Israeli security company CheckPoint says it has evidence proving state actors in Iran are using smartphone malware to monitor individuals they consider national security threats.
The company said most of the approximately 240 people that have been targeted by the operation are Iranian nationals, though a handful of citizens of the UK, Afghanistan, and Iraq have also had their mobile phones monitored. The individuals had all either demonstrated support for ISIS or were of Kurdish or Turkish origin, minorities that have an adversarial relationship with the Iranian regime.
According to CheckPoint, the spyware was able to collect contact lists, call records, text and multimedia messages, photos, geographical locations, and even record nearby conversations.
Government hackers were able to infiltrate the devices through fake apps the users downloaded on their mobile phones, including an ISIS themed wallpaper changing app, an app masquerading as providing official updates from the Firat News Agency (ANF), a Kurdish news agency, and a fake version of the Vidogram messaging app.
"This is the first time to our knowledge that a technical analysis technique has highlighted the fact a government has led a cyber-espionage campaign on smartphones," the firm's vice-president for Europe, Thierry Karsenti, told AFP.

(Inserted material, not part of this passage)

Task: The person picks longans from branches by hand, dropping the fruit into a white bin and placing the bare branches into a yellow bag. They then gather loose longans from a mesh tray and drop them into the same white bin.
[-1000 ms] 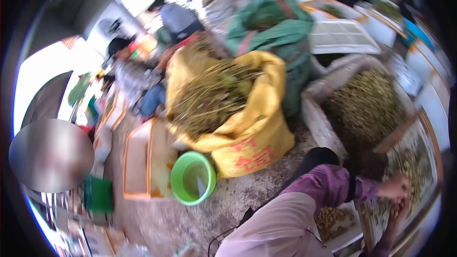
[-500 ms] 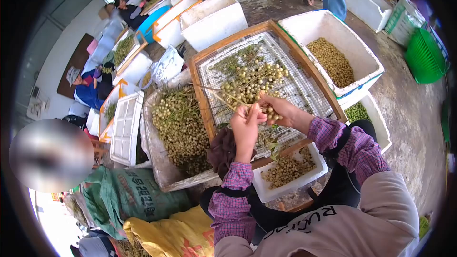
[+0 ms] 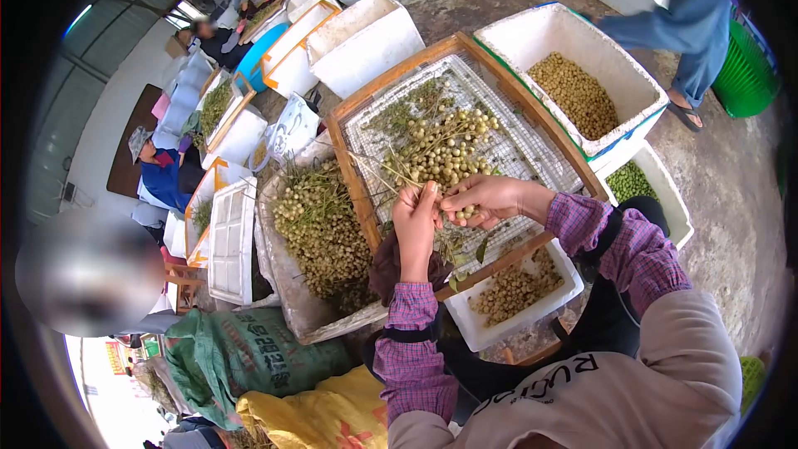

Meanwhile, another Israeli cyber security firm, ClearSky, has reported Tehran has expanded its disinformation franchise with a handful of fake news websites targeting citizens of foreign countries, especially Israel.
The company identified three websites, two in Hebrew and one in Arabic, which it says the Iranian regime is using to manipulate Israeli citizens and promote its own agenda.
One of the websites, the “Tel Aviv Times,” launched in 2013, copies reports from mainstream Israeli media and publishes them after making "crucial changes" to them so that they serve the Iranian agenda.
14 fake Facebook and 11 fake Twitter accounts with thousands of followers are also part of the Iranian disinformation network, ClearSky said.
The U.S. cybersecurity firm FireEye recently announced that Iran has been using a network of fake news websites and fraudulent social media personas spread across Facebook, Instagram, Twitter, Google Plus, and YouTube to push narratives in line with Tehran’s interests. The campaign was aimed at users in the United States, the UK, Latin America, and the Middle East, FireEye said.
With assistance from FireEye, Facebook, Twitter, YouTube, and Instagram have shut down hundreds of accounts with ties to the Iranian regime. Google removed 39 channels on YouTube, as well as 13 accounts on Google Plus and six accounts on its blogging platform, blogger.com.
“We’ve invested in robust systems to detect phishing and hacking attempts, identify influence operations launched by foreign governments, and protect political campaigns from digital attacks through our Protect Your Election program,” wrote Kent Walker, a senior Google manager in an August 23 blog post announcing his company’s move.